Budynek ma wręcz ascetyczną formę, wybudowany z drewna, o ścianach jakby oszalowanych, inaczej: na ścianach zewnętrznych widoczne są deskowania-na rzucie prostokąta o wymiarach 17x10 m. Ciekawostką może być to, że rolę izolatora ścian dwuwarstwowych pełni powietrze.
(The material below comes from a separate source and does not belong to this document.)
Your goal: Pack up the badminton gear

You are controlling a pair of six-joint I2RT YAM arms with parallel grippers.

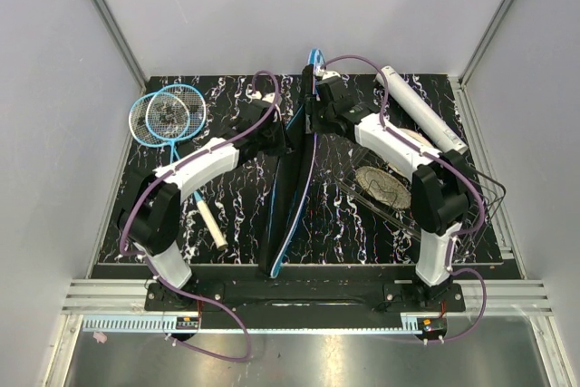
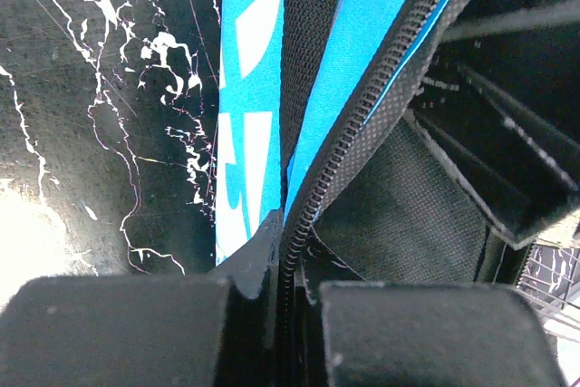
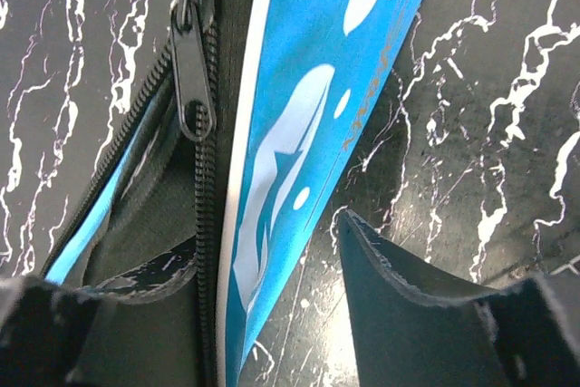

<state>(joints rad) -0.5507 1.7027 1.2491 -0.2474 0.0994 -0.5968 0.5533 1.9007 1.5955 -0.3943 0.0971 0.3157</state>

Ich wnętrze wyłożone jest płytami uzyskanymi poprzez sprasowanie odpadów powstałych z obróbki drewna, czyli coś w rodzaju płyty pilśniowej lub dzisiejszej płyty OSB ( w sumie obie nazwy znaczą to samo ).
Taką izolację stosowano w ówczesnej Skandynawii, przypuszczam, że w tzw. „domkach fińskich”. Potem zaczęto ją stosować w latach 70. XX wieku w polskim budownictwie. Konstrukcja lub inaczej szkielet świątyni został postawiony, na tzw. podmurówce lub powiedzmy fundamentach, a te zaś usadowione zostały na warstwie podkładu ubitego, powstałego przez usypanie ponad 100 m3 odpadów hutniczych ( tzw. żużla hutniczego ).
Kościół jest jednonawowy, posiada prezbiterium z jednym ołtarzem (inaczej niż zazwyczaj w kościołach katolickich ) i zakrystię wraz z zapleczem, a także niewielką dzwonnicę z zawieszonym małym dzwonem, datowanym na XVIII wiek, podarowanym zabrzańskim ewangelikom przez ówczesnego cesarza Wilhelma I, a zarazem będący wówczas pruską zdobyczą wojenną w czasie wojny z Francją.
Dzwon został odlany przez Cavalliera w 1774 roku, dla jednego z francuskich zamków. Wystrój zazwyczaj w kościołach ewangelickich jest nadzwyczaj skromny i podobnie jest w opisywanym kościółku. Tworzą go krucyfiks w ołtarzu, wyrzeźbiony przez Wilhelma Chludeka, chrzcielnica, ambona i organy. Po zakończeniu II wojny światowej, świątynia znalazła się w rękach katolików, a w 1952 roku została zwrócona ewangelikom.